## What you will do
Below are some entries; state how many of their lines include the word "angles" and give no more than that number.

[Items from a data source]
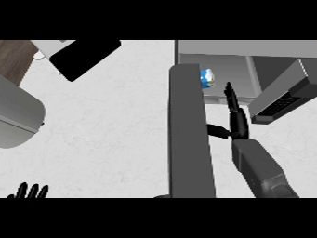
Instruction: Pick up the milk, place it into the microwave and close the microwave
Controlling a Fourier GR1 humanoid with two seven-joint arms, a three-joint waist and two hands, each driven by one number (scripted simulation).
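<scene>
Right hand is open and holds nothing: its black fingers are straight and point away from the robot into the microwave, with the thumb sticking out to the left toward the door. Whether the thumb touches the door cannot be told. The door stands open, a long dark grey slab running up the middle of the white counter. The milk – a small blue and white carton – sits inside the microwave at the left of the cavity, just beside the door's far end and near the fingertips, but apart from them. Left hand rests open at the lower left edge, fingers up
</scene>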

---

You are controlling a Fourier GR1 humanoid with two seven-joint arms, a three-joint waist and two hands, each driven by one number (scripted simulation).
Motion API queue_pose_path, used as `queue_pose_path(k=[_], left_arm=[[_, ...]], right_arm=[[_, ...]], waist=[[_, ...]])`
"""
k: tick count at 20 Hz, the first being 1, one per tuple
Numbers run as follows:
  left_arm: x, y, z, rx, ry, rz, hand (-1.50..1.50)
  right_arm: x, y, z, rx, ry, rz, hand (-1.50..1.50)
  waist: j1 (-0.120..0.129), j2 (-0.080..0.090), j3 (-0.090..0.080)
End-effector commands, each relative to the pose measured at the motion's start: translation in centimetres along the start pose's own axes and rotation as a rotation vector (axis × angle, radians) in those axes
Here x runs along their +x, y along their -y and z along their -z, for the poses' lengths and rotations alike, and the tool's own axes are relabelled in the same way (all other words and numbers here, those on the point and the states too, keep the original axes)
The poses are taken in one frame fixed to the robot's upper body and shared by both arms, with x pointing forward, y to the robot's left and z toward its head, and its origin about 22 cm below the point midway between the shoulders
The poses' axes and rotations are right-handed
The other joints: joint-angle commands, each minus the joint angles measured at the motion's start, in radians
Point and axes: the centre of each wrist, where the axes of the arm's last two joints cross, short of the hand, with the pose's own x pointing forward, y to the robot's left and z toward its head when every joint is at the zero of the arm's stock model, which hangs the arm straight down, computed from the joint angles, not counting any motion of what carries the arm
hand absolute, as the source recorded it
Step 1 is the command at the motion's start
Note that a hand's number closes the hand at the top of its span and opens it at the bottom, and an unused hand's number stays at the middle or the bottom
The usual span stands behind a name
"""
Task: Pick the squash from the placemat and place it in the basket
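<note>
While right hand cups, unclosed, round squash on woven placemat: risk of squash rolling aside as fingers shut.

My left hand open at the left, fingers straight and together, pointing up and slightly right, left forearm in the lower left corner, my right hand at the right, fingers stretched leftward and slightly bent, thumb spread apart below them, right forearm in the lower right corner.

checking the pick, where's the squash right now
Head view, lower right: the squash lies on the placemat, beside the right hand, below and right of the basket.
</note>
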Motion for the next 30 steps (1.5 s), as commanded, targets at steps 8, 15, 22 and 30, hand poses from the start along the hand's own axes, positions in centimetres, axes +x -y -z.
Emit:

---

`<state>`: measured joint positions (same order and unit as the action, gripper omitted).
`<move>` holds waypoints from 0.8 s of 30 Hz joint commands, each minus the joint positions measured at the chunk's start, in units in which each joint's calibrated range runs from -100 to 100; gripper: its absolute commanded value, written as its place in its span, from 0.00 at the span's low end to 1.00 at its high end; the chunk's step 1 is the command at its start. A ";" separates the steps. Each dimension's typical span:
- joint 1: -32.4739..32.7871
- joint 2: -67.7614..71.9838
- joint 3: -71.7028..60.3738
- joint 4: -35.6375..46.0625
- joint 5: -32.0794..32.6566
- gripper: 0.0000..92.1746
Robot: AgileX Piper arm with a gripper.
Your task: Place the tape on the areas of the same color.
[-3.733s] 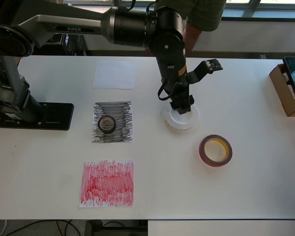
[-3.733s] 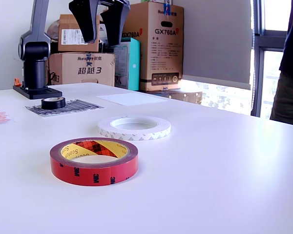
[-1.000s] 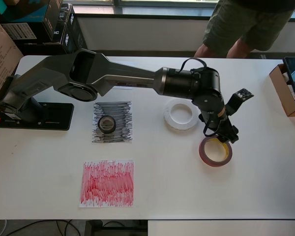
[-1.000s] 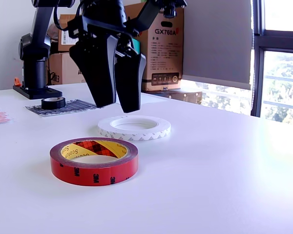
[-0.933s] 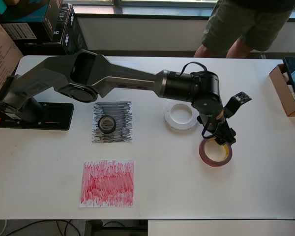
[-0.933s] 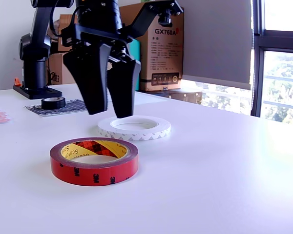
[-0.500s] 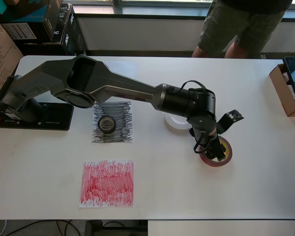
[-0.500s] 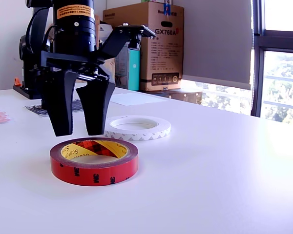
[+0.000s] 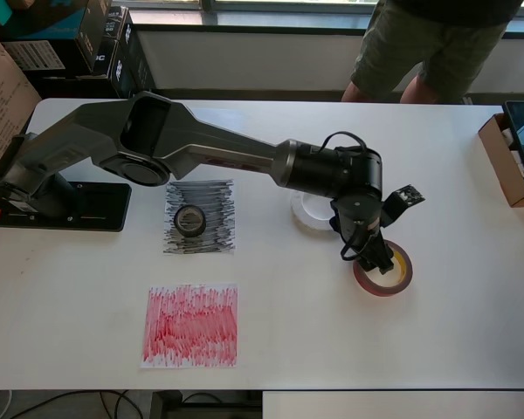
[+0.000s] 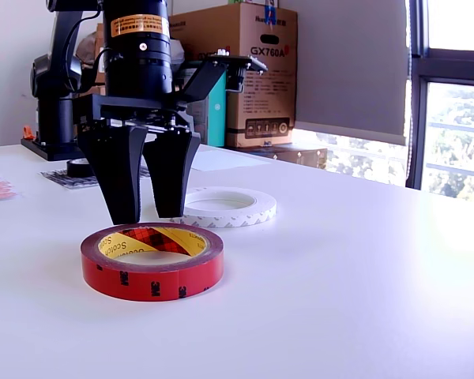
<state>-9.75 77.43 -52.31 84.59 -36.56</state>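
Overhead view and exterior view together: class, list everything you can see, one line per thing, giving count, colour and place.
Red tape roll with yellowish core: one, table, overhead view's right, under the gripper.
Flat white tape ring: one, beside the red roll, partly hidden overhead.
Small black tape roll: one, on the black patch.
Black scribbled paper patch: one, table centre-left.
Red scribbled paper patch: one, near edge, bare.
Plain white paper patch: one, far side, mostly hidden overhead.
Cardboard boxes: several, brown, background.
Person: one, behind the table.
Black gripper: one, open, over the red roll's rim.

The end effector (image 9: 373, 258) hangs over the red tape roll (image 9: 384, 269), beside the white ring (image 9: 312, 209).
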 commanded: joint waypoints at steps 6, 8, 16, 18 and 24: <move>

## Solution
2